En revanche, les pays présentant une dette cachée élevée subissent des coûts d’emprunt plus importants lorsqu’ils sont exposés à une surveillance accrue. Cela suggère que les politiques de transparence devraient être mises en œuvre en période de conjoncture favorable afin d’éviter les effets négatifs d’une révélation en temps de crise. L’étude du Fmi analyse les cas du Mozambique et de la Zambie pour illustrer le concept d’ « intolérance à la dette ». Au Mozambique, les rumeurs d’une dette cachée ont entraîné, en 2016, une forte hausse des écarts de taux des obligations, les investisseurs craignant que l’existence de passifs non déclarés ne dilue la valeur de recouvrement des obligations en cas de défaut. Ce dernier s’est produit en janvier 2017.
Des audits du Fmi et d’experts-comptables ont confirmé l’existence de 1,2 milliard de dollars de passifs cachés.

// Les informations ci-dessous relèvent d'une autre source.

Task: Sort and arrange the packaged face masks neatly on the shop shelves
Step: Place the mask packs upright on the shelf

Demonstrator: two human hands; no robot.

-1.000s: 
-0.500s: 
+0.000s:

Il a fallu quatre ans pour finaliser la renégociation avec les créanciers et depuis, le Mozambique n’a plus accédé au marché obligataire international. En Zambie, les coûts d’emprunt ont augmenté, en avril 2018, lorsque la presse et les investisseurs ont remis en question la fiabilité des statistiques officielles. En mars 2020, la Zambie a sollicité des banques pour restructurer 11,2 milliards de dollars de dettes extérieures.
En octobre 2020, le gouvernement a fait défaut sur un paiement de coupon de 42,5 millions de dollars. L’opacité de la dette a retardé la restructuration. Et en 2024, la dette extérieure atteignait 15,7 milliards de dollars, soit une augmentation de 3,2 milliards par rapport à 2021. L’étude conclut que seuls les pays dotés de fondamentaux solides et d’une faible dette cachée profitent d’une transparence accrue. En revanche, les pays avec une dette cachée élevée subissent des pertes de bien-être et des conditions d’emprunt défavorables. Ainsi, la mise en œuvre des politiques de transparence devrait être contracyclique afin de minimiser les conséquences négatives des révélations en temps de crise.